Researchers in the field of digital humanities say that a simple digitalization of data -- a digital extension of the existing offline archives -- is far from enough. The primary task behind the build-up of digital archives is to provide a venue where basic data and resources are readily available online so that both the public and professional researchers can use them with ease and understand their social, cultural and historical contexts.
While traditional education takes place in separate offline spaces such as universities, museums and historical sites, today’s students and researchers are moving to digital platforms that offer a rapidly increasing storage of all sorts of archives, a mixture that appears to provide more chances to identify hidden relations among facts.
The Korean government, recognizing the implications of such digital archives, is helping establish a variety of online archives. For instance, the National Museum of Korean Contemporary History runs a digital archive that includes historically important photographs, documents and related information. It has 44 categories of data ranging from politics and culture to Japanese colonial rule and pro-democracy movements. The museum’s digital archive also provides what is called an “open application programming interface” that allows users and third-party companies to develop application programs and services based on its database.
The need for digitalization is not limited to tangible documents and assets. Intangible data such as traditional songs are likely to get lost over time without special care. The Intangible Heritage Digital Archive is an example of a digital archive specializing in the preservation of intangible cultural assets such as traditional performing arts, music albums and festivals.

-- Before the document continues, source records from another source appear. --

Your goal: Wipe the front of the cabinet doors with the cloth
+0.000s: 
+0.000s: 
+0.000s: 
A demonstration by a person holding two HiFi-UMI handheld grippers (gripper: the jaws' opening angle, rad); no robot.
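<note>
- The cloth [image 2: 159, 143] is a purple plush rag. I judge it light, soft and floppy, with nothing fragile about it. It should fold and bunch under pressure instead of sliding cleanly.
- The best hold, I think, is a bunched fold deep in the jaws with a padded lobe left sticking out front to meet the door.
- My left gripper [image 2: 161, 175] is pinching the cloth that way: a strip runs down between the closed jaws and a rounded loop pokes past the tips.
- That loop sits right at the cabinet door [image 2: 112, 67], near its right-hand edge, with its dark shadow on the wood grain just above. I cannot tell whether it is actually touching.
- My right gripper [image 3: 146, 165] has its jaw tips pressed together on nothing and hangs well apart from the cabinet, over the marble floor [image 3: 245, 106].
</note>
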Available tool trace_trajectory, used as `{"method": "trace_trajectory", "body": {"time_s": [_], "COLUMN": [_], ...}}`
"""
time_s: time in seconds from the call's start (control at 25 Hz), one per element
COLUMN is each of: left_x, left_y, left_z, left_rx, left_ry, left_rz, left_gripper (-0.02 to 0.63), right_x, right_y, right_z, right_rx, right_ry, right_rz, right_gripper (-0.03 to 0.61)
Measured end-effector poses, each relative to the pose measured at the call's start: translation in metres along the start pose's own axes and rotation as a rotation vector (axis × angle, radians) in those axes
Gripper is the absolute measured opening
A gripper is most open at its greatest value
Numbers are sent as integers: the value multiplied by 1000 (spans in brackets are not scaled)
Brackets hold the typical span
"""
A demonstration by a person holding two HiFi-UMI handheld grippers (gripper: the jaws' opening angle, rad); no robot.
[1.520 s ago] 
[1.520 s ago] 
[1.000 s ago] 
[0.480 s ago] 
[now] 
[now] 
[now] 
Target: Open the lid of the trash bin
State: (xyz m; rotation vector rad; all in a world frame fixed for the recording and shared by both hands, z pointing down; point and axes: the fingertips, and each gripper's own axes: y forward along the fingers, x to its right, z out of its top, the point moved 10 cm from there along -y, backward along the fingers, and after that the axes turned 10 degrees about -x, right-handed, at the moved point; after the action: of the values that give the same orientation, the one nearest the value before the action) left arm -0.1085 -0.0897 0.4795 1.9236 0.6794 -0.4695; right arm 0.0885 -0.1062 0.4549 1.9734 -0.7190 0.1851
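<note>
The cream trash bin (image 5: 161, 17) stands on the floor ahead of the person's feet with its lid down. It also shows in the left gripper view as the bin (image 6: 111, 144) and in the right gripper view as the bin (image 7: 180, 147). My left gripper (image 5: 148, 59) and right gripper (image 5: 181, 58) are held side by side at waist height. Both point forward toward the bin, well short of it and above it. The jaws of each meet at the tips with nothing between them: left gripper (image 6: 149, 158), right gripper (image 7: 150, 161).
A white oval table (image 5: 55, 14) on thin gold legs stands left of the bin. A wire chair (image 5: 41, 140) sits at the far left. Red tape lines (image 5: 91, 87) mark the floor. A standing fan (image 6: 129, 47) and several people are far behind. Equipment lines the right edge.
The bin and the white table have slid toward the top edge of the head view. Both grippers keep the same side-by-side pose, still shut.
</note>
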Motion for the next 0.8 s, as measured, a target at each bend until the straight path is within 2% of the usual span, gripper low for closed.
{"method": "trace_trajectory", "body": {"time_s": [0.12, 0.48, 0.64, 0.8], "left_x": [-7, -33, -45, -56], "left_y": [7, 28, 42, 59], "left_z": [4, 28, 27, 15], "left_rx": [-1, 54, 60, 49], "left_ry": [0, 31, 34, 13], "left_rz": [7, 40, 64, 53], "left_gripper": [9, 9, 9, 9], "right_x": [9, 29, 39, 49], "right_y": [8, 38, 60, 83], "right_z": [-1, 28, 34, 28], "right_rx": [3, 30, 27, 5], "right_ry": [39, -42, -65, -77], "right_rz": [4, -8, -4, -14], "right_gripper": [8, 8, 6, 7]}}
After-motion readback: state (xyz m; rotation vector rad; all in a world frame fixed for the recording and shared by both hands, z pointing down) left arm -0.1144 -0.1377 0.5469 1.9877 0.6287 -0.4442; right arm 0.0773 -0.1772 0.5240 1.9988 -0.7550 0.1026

Semantic web and its challenges In constructing digital archives, the term “semantic web,” coined by Tim Berners-Lee, who is also the inventor of the World Wide Web, is often mentioned. The term refers to an envisioned system that enables machines to readily “understand” data and respond to complex human requests based on their meanings. To achieve this, the relevant information resources should be semantically structured. An intricate and logical design of ontology -- a core structure to link information systematically for the sematic web -- is also needed to ensure database operability and better knowledge management.
At the online forum, Kim Hyeon, a professor of cultural informatics at the Academy of Korean Studies, said during the discussion session that there are a host of challenges in building open and flexible archives. “If we use semantic-based search, we can get meaningful information in various ways,” said Kim. “However, the user interface is not friendly enough.”
Another problem, Kim said, is that even though the same word is used in a digital archive, people have different ideas about the term, whose actual meaning can diverge and then create conflictions in the database.
Kim, who leads a project to help recreate the ancient capital of Korea in cyberspace, said that 32 researchers on the project team map out their own ontology schemes and databases.
“The aim is eventually to interconnect all of the different databases, but a problem can rise when a single concept refers to two different definitions,” Kim said. “This type of problem cannot be resolved by the use of artificial intelligence.”